Many of the questions in the survey deserved different answers, according to whether publicly-quoted companies or owner-managed businesses were under discussion.
“The whole idea of auditor independence is of much greater importance when they are reporting to shareholders who do not form part of the management team. When auditing private companies, cross-selling of consultancy work, etc, can bring benefits without the same risks that lack of auditor independence could bring to a public company.”
But while almost two-thirds believe that auditors should do more to ensure there is no fraud or other irregularity in the company accounts, our readership is evenly split as to whether they should be prepared to pay more for such a service.
“At the end of the day, company directors are responsible for preparation. Ensuring no material fraud is contained in the accounts is an issue for the directors. The auditor is not the main problem here, I feel, it’s lax control in big companies.”
“Fees should be set up in a way so that auditors share the risks and take responsibility for their errors.”
“Auditors used to check that things were right. Now they look at trends and pretend to be business advisers. They should get back to basics.”
“Audit fees have risen beyond the value supplied and I would expect better value from the work. My experience of a Big Five firm is that they have not understood the business as well as our current auditors.”
“I believe companies do not get good value for money from their audits. Auditors spend far too long form-filling to ensure their PI (insurance) requirements are met. Critical systems reviews are rare – often audit staff are so inexperienced they wouldn’t spot a fraud if it bit them.

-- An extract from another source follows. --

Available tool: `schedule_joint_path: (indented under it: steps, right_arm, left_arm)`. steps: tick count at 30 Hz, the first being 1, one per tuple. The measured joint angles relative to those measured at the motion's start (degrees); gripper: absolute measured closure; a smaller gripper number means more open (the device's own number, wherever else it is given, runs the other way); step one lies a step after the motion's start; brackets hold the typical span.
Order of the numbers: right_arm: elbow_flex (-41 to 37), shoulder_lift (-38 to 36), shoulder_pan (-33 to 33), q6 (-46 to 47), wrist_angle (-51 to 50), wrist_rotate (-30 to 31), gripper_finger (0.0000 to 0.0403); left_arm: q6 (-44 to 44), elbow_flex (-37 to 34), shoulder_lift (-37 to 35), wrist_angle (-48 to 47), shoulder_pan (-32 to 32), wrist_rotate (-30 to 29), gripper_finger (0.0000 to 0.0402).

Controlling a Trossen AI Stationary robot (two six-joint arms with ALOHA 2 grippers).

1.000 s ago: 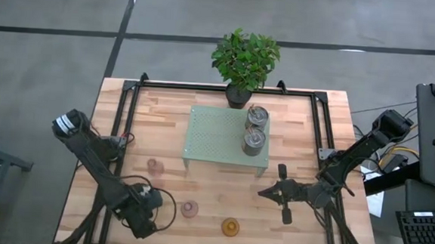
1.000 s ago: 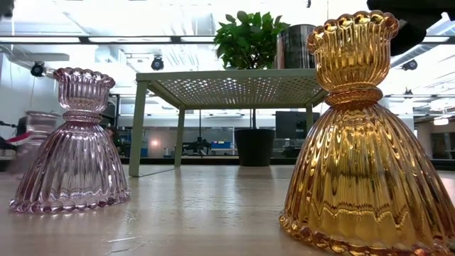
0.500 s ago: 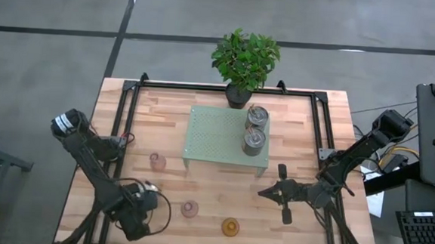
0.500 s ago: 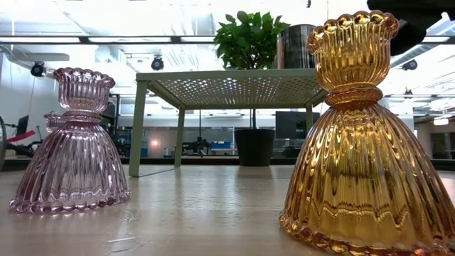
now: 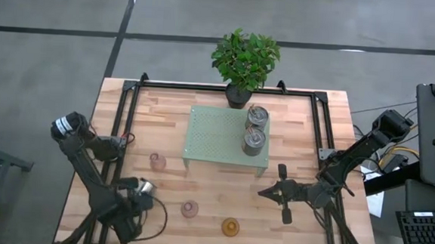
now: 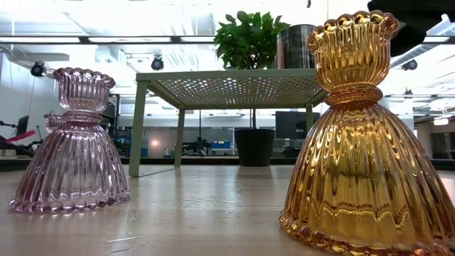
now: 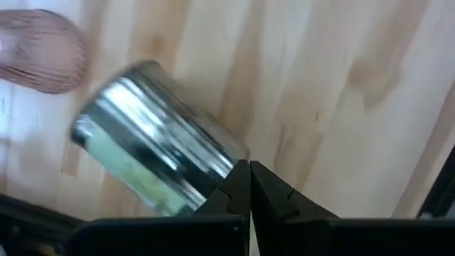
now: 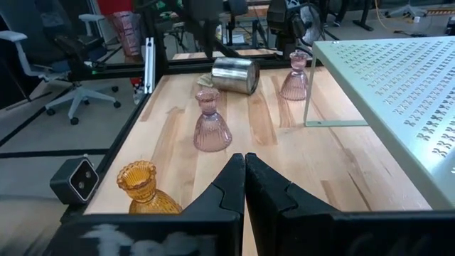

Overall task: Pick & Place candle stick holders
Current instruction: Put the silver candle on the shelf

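Note:
Two silvery candle stick holders (image 5: 257, 115) (image 5: 253, 142) stand on the green perforated stand (image 5: 216, 137). Two pale pink holders (image 5: 157, 161) (image 5: 189, 209) and an amber one (image 5: 230, 227) stand on their wide bases on the wooden table. My left gripper (image 5: 139, 187), at the near left, is shut on a third silvery holder (image 7: 153, 135), which also shows in the right wrist view (image 8: 236, 75). My right gripper (image 5: 262, 193) waits shut right of centre, holding nothing. My left gripper pinches the silvery holder at the edge of one end (image 7: 229, 162), right at its fingertips (image 7: 238, 186). The fingers point down from above. The holder is tipped almost onto its side (image 8: 236, 75), low over the table; I cannot tell whether it is clear of the wood.
A potted green plant (image 5: 244, 59) stands at the far edge behind the stand. Black frame rails (image 5: 127, 116) run along the table's left and right sides. A small camera block (image 8: 75, 179) sits at the near edge. Bare wood lies in front of the stand.
My left gripper has shifted a little toward the table's left edge and risen slightly while rolling its wrist. The silvery holder has gone with it and left the low view, uncovering the far pink holder.

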Motion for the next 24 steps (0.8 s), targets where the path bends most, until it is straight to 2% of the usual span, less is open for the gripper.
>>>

“The pressure on audit managers is too great to bring an audit home ‘within fee budget’ that they cannot spend quality time with the client. I would be happy to pay higher audit fees if I felt I was getting value added.
“The speed with which auditors sign-off after the year-end indicates to me that they are relying heavily on representations.”
“I can’t be alone in thinking that use of the phrases ‘off balance-sheet’ and ‘special purpose entity’ state the users’ intention to mislead.”
To evaluate the impact of the scandal on Andersen, we asked readers whether the Enron affair would affect their choice of auditor were they to put their audit out to tender. Andersen may take some comfort from the fact that, even with the press still laden with the scandal, more than 40% would be prepared to give Andersen the benefit of the doubt. Nevertheless, more than three-quarters of respondents expect Andersen corporate clients here and in the US to seriously consider switching firms.
“Using Andersen at the moment would be like taking a flight immediately after 11 September: because of heightened security it made it much safer. The whole firm will be so aware of the Enron problem that they are very unlikely to allow any questionable transactions.”
“We are on the point of moving to a Big Five firm across Europe but we excluded Andersen from the list. The publicity did not help their cause.”
“A chastened Andersen will probably be the most conscientious of auditors for the next few years.”
“I don’t believe Andersen will survive this.”
“It is difficult to see how Andersen’s reputation can be saved and it will lose some business as a result.”
“A change of name always helps!”
Just under 60% of respondents believe that, up until now, their company or audit committee has been giving adequate thought to the question of auditor independence. That seems certain to change now, with a consequent change in best practice, regardless of what the regulators may eventually decide to do.
“The press needs to be more realistic in its expectations of auditors.”